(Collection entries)
======
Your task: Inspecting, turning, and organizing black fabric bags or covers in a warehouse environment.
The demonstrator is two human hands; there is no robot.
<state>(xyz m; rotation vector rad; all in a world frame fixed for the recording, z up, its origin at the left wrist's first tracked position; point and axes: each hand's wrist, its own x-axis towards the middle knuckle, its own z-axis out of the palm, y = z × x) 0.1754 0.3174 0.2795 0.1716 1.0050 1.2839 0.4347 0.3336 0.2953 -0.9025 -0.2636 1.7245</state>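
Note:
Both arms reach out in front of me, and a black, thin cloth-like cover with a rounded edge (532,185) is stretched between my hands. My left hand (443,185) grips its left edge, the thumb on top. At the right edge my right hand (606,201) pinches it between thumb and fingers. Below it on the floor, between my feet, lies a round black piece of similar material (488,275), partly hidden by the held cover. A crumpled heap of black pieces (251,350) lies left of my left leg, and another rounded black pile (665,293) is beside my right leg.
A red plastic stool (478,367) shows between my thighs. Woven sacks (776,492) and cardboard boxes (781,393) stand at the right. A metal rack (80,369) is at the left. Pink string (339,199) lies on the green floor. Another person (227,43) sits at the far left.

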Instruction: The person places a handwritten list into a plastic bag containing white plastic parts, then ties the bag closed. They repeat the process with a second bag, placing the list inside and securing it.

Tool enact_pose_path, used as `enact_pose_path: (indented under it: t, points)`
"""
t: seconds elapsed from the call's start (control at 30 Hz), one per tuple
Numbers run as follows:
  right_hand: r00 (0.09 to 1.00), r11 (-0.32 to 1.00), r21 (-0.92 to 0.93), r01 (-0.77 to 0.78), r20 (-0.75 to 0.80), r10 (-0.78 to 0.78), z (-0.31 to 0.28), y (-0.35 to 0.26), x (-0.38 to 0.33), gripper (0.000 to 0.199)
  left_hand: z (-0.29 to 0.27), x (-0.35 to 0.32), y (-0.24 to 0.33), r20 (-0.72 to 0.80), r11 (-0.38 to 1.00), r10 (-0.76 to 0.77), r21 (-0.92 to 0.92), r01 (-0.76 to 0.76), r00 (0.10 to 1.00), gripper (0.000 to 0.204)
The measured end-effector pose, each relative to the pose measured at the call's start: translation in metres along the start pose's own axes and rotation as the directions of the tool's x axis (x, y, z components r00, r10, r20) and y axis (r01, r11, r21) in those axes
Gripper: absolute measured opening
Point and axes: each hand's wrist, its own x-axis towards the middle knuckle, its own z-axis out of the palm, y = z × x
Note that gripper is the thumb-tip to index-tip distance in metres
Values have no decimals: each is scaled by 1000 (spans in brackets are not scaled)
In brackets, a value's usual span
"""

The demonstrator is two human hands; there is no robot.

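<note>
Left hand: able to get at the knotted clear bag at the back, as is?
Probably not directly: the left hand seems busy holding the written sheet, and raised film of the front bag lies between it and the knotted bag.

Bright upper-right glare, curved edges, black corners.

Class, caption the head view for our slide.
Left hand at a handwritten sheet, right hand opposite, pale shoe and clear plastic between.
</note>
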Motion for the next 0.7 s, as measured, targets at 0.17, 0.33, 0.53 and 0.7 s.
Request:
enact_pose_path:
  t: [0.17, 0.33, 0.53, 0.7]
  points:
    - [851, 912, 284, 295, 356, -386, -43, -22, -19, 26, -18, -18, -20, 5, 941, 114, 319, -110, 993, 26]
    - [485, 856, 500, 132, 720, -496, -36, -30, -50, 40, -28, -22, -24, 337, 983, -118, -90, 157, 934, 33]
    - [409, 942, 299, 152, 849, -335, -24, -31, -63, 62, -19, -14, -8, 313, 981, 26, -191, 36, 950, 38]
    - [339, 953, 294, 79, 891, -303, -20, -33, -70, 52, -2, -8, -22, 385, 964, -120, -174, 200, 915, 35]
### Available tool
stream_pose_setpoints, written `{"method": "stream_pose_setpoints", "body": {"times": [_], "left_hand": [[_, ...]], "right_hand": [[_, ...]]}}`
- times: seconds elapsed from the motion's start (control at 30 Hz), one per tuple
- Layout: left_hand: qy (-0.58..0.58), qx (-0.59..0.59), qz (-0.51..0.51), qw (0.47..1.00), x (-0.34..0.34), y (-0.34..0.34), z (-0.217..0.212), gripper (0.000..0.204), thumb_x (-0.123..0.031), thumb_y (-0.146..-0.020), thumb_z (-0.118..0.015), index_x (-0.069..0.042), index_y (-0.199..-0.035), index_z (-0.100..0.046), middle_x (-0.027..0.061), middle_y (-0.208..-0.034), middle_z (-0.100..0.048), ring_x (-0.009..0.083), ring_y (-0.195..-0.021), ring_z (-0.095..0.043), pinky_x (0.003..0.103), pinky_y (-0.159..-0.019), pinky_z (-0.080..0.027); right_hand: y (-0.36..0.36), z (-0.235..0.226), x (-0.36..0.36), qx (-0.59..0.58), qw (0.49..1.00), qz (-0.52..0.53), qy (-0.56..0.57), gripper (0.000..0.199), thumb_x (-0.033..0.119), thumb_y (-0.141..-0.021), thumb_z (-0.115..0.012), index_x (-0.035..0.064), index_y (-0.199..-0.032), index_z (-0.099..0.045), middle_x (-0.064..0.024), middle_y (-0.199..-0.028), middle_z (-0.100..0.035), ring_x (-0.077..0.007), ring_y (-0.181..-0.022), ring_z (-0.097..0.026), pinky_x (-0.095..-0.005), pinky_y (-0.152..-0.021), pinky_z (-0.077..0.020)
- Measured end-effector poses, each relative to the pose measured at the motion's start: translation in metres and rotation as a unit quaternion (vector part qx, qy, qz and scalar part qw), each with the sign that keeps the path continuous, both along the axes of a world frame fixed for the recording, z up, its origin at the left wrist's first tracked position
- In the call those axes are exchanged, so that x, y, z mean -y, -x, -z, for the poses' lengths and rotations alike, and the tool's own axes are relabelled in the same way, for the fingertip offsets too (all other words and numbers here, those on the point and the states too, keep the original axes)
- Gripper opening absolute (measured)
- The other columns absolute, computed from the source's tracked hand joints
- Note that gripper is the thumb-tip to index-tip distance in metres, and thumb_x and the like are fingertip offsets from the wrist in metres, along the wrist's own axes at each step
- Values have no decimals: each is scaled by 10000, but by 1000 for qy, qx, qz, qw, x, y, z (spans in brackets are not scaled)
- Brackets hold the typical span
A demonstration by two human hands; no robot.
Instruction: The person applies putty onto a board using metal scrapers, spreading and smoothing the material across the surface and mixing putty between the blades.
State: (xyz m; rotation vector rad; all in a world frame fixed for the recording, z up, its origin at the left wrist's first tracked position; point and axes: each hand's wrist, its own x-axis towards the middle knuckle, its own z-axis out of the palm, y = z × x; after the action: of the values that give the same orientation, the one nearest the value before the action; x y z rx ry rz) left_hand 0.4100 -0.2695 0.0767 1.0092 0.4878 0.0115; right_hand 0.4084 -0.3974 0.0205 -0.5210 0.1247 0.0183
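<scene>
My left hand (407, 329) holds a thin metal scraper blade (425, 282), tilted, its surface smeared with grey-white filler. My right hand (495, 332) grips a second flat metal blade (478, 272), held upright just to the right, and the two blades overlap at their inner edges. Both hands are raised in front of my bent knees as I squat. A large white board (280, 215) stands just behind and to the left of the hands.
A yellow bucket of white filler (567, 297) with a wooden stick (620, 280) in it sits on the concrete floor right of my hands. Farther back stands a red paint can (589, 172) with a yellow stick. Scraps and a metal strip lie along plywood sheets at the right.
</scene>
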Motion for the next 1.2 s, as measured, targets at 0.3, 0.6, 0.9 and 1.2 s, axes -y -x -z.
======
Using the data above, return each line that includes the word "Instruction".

Instruction: The person places a handwritten list into a plastic bag containing white plastic parts, then ties the bag closed. They repeat the process with a second bag, placing the list inside and securing it.
Instruction: The person applies putty onto a board using metal scrapers, spreading and smoothing the material across the surface and mixing putty between the blades.

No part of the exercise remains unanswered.